El expresidente brasileño Luiz Inácio Lula da Silva se niega a obedecer la histórica orden de prisión que el juez Sérgio Moro había emitido contra él. El expresidente tenía hasta las cinco de la tarde de este viernes, para entregarse en un juzgado de Curitiba (Paraná) y comenzar su condena de 12 años por corrupción.
En vez de eso, se atrincheró en la sede del Sindicato Metalúrgico, en São Paulo, a 430 kilómetros, donde había comenzado su imparable carrera política en los setenta y donde lo estuvieron arropando cientos de simpatizantes. «Creo que lo prudente es que no hable», le dijo en un momento dado. La Policía Federal ha confirmado que no lo detendrá ni este viernes por la noche ni durante la madrugada del sábado.

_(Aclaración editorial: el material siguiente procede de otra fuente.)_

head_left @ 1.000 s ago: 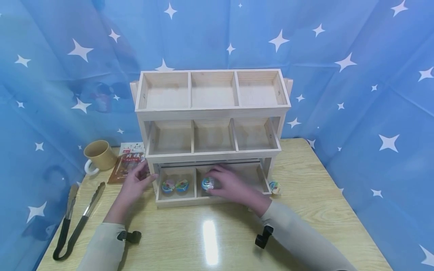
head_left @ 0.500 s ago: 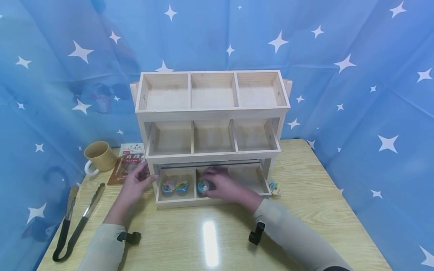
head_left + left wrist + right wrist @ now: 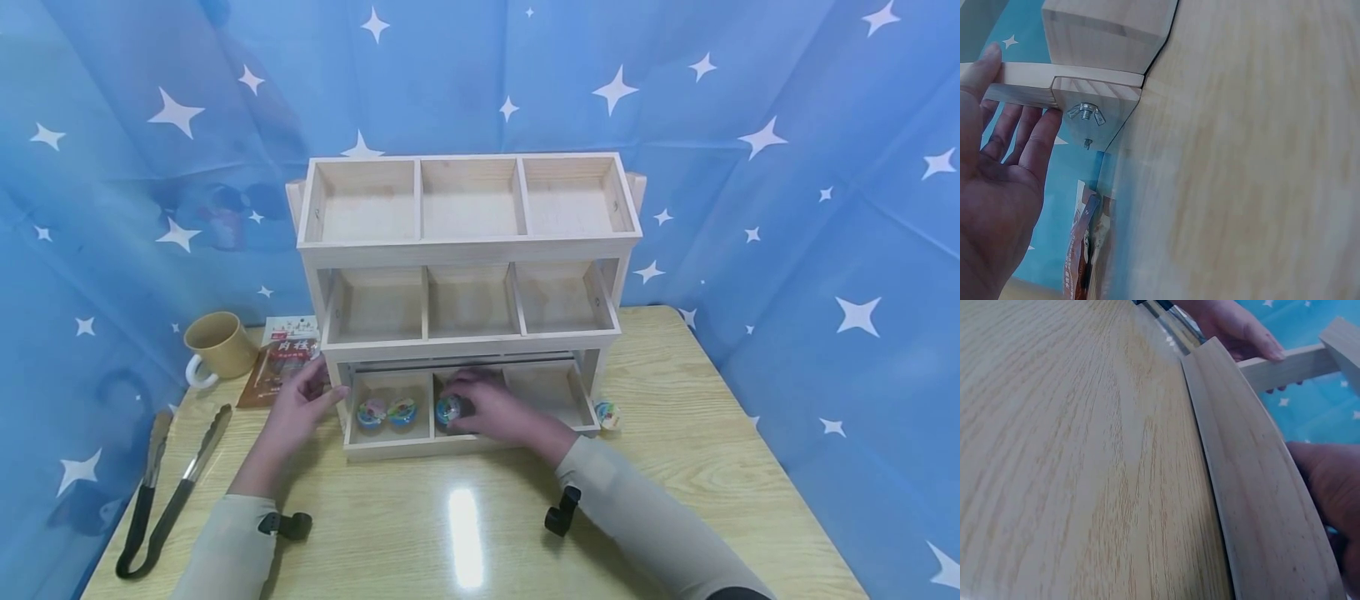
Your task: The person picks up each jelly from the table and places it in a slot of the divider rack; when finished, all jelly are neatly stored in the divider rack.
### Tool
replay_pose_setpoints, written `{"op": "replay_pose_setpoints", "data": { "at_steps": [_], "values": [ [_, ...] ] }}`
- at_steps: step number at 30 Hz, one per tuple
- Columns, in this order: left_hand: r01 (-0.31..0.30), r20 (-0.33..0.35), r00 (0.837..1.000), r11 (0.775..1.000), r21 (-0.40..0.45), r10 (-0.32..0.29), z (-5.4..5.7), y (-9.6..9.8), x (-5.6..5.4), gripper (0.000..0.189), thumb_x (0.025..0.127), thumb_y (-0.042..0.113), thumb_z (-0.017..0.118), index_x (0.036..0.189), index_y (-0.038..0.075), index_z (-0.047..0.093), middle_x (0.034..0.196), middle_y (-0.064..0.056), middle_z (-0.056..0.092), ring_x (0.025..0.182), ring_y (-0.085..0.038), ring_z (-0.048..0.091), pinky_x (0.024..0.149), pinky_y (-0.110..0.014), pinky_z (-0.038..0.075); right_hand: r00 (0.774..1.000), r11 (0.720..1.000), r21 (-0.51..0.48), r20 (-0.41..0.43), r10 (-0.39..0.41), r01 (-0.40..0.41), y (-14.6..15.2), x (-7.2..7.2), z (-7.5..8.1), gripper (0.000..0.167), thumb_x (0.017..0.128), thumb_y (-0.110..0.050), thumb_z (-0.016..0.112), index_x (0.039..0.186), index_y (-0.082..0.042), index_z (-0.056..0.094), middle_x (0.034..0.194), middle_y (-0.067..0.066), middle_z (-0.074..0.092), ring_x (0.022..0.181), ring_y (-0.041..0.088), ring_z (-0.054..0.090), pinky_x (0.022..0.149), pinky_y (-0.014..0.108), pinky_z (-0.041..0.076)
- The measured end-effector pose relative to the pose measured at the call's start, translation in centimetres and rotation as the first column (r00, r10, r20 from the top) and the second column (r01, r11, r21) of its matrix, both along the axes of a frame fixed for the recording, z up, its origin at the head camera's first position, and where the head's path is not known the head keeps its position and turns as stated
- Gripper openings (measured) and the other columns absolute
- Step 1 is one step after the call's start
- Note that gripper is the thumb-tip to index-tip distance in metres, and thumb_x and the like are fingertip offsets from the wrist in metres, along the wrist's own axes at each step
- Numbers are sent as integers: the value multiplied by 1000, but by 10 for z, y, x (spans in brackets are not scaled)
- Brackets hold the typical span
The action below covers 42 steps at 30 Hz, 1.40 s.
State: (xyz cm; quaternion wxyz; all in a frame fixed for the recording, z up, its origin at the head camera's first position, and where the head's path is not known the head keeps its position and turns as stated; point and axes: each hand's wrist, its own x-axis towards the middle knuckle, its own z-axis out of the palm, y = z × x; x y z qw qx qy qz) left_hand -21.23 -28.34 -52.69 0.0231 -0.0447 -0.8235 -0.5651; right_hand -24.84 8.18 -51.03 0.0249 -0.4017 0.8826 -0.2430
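Observation:
A three-tier wooden rack (image 3: 469,252), each tier split into three compartments, stands on the table. My right hand (image 3: 495,410) reaches into the bottom tier's middle compartment, its fingers around a small round cup (image 3: 448,409) with a colourful lid, like a jelly cup. Two similar cups, one pinkish (image 3: 371,413) and one greenish (image 3: 402,412), sit side by side in the bottom left compartment. My left hand (image 3: 300,402) grips the rack's left upright; the left wrist view shows thumb and fingers on opposite sides of that wooden post (image 3: 1022,75). In the right wrist view, the front board (image 3: 1254,462) hides the held cup.
Another small cup (image 3: 608,415) lies on the table right of the rack. At the left are a tan mug (image 3: 221,345), a brown printed packet (image 3: 282,367) and black-handled tongs (image 3: 174,500). A blue starry cloth (image 3: 480,67) hangs behind.
My right hand has shifted slightly left with the cup inside the middle compartment, mostly in the first half second. My left hand keeps its place on the rack's upright.

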Motion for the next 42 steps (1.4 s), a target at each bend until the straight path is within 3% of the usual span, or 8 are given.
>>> {"op": "replay_pose_setpoints", "data": {
  "at_steps": [6, 15, 19, 23, 28, 33, 36, 42],
  "values": [
    [-2, 13, 1000, 1000, 5, 2, 1, 0, 1, 72, 108, 25, 77, 172, 23, 43, 139, -18, 69, 125, -22, 65, 103, -20, 50, 1000, 1000, -7, -17, 2, -2, 1, 0, 0, 49, 91, -30, 93, 132, -9, 77, 136, 8, 70, 130, 30, 62, 114, 50, 51],
    [0, 15, 1000, 1000, 0, 0, 2, 0, 2, 73, 108, 24, 76, 172, 22, 41, 141, -19, 69, 128, -24, 65, 102, -18, 50, 996, 997, -63, 84, -42, 47, 10, 2, 3, 52, 94, -32, 90, 139, -12, 74, 150, 11, 63, 139, 30, 57, 116, 51, 51],
    [5, 15, 1000, 1000, 0, -5, 1, 0, 2, 73, 108, 24, 76, 172, 22, 42, 142, -19, 68, 127, -23, 65, 102, -18, 51, 997, 992, -106, 39, -61, 65, 22, 8, 8, 47, 96, -32, 88, 139, -15, 76, 149, 7, 65, 138, 27, 58, 114, 51, 53],
    [9, 22, 1000, 1000, 1, -9, 1, -1, 4, 74, 108, 26, 77, 172, 23, 42, 143, -18, 67, 129, -26, 64, 103, -19, 50, 996, 986, -143, -1, -93, 91, 39, 18, 14, 47, 95, -31, 89, 137, -13, 75, 144, 5, 67, 136, 27, 60, 114, 52, 53],
    [8, 41, 999, 1000, 6, -8, 3, -2, 5, 75, 107, 27, 77, 173, 25, 41, 146, -18, 66, 134, -32, 62, 106, -21, 49, 989, 972, -184, 3, -150, 148, 67, 35, 23, 47, 93, -31, 91, 133, -10, 75, 141, 12, 68, 134, 33, 62, 112, 56, 53],
    [8, 43, 999, 1000, -2, -8, 4, 0, 4, 76, 107, 28, 77, 173, 26, 40, 145, -17, 66, 134, -32, 62, 104, -20, 49, 976, 955, -214, -32, -216, 204, 103, 50, 26, 42, 92, -25, 92, 128, -11, 77, 133, 6, 69, 129, 31, 61, 109, 59, 54],
    [11, 30, 999, 1000, -4, -11, 5, 0, 3, 74, 107, 28, 77, 173, 25, 41, 142, -17, 67, 130, -27, 63, 103, -19, 50, 966, 944, -244, -78, -246, 221, 125, 58, 25, 42, 90, -22, 94, 127, -10, 77, 125, 0, 67, 122, 23, 60, 103, 52, 57],
    [14, 11, 1000, 1000, -6, -14, 5, 0, 2, 72, 108, 28, 76, 172, 23, 43, 138, -17, 68, 125, -18, 64, 104, -19, 50, 934, 923, -282, -168, -316, 262, 158, 76, 17, 45, 83, -16, 98, 122, -9, 77, 121, 0, 69, 115, 20, 60, 93, 36, 56]
  ]
}}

Durante todo el día, Lula se dedicó a esperar. Una espera larga y tensa, el desenlace casi lógico para un proceso de dos años ya de por sí agónicos, en los que el veterano expresidente ha ido esquivando diferentes acusaciones de corrupción hasta que una, un soborno de una constructora, fue ganando peso de un juzgado a otro y desembocó en una orden de prisión en segunda instancia. La idea era mostrar resistencia, restar la autoridad de Sérgio Moro y del proceso contra él. Demostrar que aún no había llegado el día del que se lleva hablando incesantemente los últimos dos años. El día en el que el político más popular de la historia de Brasil se convierte también en el primer expresidente del país en ir a la cárcel.

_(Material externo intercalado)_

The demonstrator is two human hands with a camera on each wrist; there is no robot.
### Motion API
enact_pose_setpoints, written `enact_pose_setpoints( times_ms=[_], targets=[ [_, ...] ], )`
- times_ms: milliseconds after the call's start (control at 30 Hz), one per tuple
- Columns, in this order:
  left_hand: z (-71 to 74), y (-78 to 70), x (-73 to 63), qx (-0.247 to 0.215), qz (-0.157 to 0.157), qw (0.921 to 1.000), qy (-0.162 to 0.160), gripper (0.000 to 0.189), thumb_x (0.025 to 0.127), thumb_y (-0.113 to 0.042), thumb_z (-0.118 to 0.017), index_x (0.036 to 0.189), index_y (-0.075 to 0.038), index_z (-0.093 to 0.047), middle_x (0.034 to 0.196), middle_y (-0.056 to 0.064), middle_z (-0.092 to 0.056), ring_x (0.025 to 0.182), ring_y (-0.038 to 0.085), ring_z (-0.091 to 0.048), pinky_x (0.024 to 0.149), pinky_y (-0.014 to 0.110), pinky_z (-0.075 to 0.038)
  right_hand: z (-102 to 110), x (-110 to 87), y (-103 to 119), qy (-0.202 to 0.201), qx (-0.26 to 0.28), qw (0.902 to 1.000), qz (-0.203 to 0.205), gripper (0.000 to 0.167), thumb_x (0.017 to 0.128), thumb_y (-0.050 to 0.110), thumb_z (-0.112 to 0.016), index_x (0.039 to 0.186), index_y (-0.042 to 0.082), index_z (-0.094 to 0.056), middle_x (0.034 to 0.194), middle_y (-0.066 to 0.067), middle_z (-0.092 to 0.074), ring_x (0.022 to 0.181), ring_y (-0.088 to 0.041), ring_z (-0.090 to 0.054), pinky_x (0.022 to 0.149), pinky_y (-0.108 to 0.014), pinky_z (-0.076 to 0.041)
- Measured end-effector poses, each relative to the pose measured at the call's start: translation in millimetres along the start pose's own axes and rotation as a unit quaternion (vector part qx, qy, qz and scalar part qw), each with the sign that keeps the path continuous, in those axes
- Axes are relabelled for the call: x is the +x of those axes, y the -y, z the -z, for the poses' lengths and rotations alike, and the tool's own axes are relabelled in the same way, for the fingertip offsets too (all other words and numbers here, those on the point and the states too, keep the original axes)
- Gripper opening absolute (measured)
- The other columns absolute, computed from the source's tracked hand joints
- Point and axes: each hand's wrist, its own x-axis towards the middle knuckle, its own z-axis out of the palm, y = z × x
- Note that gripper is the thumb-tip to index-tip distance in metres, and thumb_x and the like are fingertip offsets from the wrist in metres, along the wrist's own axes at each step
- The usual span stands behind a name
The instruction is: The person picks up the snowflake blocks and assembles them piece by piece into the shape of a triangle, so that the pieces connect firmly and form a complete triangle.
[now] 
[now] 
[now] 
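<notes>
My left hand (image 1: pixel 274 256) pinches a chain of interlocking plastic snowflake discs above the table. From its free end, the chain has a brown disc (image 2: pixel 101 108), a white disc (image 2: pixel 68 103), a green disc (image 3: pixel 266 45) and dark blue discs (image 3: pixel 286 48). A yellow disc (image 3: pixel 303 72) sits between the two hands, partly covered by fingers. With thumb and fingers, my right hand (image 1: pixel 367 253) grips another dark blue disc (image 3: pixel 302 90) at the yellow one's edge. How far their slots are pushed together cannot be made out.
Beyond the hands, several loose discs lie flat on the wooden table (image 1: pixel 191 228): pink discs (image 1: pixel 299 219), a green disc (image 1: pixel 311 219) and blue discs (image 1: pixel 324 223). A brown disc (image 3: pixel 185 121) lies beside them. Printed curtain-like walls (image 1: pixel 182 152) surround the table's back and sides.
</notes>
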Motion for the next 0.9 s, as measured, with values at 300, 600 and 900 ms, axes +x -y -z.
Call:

La espera tuvo por unas horas un pretexto formal. Lula aseguraba negarse negaba a entrar hasta que el Tribunal Superior de Justicia se pronunciase sobre el último recurso presentado por su defensa, ya que una sentencia favorable podría salvarle de la prisión. Pero también eso falló una hora antes del fin del plazo. En todo caso, la espera tenía un fin político: convertir las últimas horas en libertad del expresidente en un acto de afirmación. Cada hora que pasaba, el Sindicato Metalúrgico se ha ido convirtiendo en una convención de partidarios de Lula y en una muestra del músculo político del que aún goza el expresidente.

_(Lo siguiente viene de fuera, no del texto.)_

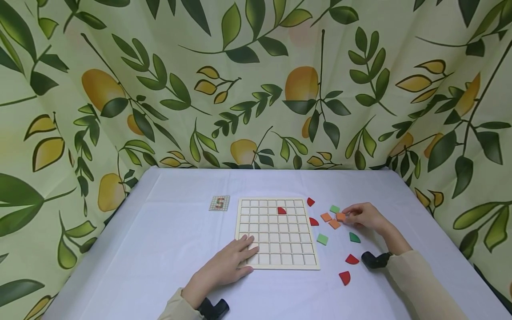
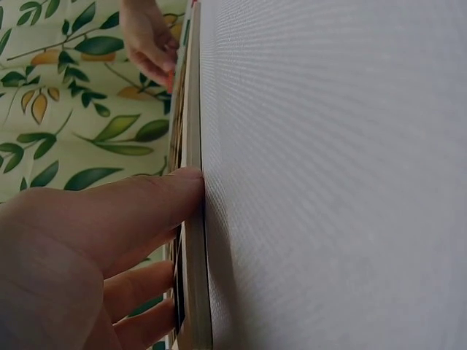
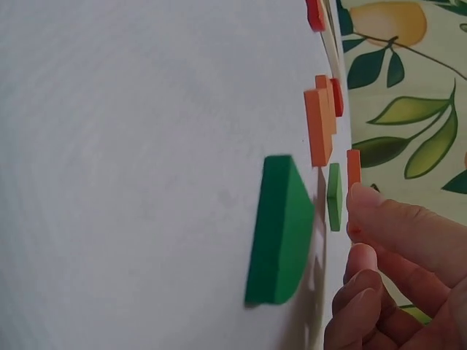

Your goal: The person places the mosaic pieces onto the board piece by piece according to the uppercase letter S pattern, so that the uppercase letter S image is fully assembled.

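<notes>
My left hand (image 1: 232, 262) rests on the lower left corner of a pale wooden grid board (image 1: 278, 269), fingers spread. In the left wrist view its thumb (image 2: 157, 200) touches the board's edge (image 2: 193, 131). One red quarter-circle tile (image 1: 282, 210) lies in an upper cell of the board. Right of the board, my right hand (image 1: 366, 216) pinches an orange square tile (image 3: 354, 166) between thumb and fingers, raised off the table. Below and beside it lie two more orange square tiles (image 1: 334, 224), a light green square tile (image 1: 334, 208) and a dark green quarter-circle tile (image 3: 281, 233).
A small card with a gridded pattern (image 1: 219, 203) lies left of the board's top. Several red quarter-circle tiles (image 1: 352, 259) and another light green square (image 1: 322, 239) are scattered right of the board. A leaf-patterned curtain (image 1: 256, 89) surrounds the white table (image 1: 160, 213).
</notes>
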`<state>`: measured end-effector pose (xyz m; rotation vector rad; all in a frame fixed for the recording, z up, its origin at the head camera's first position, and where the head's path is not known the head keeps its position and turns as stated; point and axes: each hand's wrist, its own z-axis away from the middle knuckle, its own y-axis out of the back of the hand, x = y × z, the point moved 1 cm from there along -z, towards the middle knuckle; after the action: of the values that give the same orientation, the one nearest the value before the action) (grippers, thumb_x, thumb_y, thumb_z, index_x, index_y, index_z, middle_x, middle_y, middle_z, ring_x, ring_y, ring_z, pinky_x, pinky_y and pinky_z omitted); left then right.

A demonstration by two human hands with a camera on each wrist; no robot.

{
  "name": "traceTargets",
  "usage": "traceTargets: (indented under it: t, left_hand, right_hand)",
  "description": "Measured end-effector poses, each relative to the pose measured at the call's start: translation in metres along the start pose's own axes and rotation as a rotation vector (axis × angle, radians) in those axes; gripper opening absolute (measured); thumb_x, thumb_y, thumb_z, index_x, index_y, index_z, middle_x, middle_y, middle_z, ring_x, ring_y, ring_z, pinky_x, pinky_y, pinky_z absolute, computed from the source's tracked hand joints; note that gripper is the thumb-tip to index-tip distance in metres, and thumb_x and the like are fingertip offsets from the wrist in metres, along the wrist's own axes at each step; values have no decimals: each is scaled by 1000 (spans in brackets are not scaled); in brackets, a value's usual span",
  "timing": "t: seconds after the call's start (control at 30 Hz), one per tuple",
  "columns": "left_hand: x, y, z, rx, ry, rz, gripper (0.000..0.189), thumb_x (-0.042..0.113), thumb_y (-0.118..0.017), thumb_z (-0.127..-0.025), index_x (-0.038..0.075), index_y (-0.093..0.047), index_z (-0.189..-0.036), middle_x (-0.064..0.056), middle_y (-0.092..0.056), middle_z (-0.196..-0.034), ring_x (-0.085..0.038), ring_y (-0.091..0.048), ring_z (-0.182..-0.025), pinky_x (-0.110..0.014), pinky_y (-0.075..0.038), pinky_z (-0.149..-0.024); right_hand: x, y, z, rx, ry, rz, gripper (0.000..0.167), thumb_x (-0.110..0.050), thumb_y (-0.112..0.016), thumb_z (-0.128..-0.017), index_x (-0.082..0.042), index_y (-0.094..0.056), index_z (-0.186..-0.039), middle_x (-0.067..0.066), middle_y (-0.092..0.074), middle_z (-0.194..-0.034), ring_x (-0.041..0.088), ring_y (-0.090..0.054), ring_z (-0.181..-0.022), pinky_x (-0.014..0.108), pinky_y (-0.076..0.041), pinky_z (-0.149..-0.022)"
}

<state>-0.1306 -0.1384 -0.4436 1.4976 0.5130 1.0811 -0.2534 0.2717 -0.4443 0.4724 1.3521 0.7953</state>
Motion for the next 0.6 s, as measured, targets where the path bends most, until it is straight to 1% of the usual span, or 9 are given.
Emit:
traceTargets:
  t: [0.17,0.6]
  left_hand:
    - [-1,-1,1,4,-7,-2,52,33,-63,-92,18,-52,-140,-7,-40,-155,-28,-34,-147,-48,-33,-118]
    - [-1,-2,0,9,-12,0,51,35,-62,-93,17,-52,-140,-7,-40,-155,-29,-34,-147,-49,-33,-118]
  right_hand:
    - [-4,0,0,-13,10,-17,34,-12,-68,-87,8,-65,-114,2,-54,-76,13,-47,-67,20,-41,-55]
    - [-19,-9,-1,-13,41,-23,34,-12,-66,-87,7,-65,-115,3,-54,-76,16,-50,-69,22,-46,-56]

La expectativa de lucha se propagó por todo el país. Los sindicatos cortaron una serie de autopistas en cinco Estados, mientras críticos de Lula estuvieron planeando manifestaciones a lo largo de toda la mañana: algunos, de hecho, se plantaron en los juzgados de Curitiba a esperar infructuosamente al exmandatario. Mientras, buena parte de la clase política estaba o en los medios o en las redes sociales, posicionándose de un lado u otro en el gran debate sobre el caso: si la prisión de Lula es un paso adelante en la lucha contra la corrupción del país, como sostienen casi todos sus rivales, irónicamente muchos de ellos implicados en otros casos de corrupción; o si bien se trata de una persecución política para disminuir la influencia de la figura política más poderosa de la historia brasileña.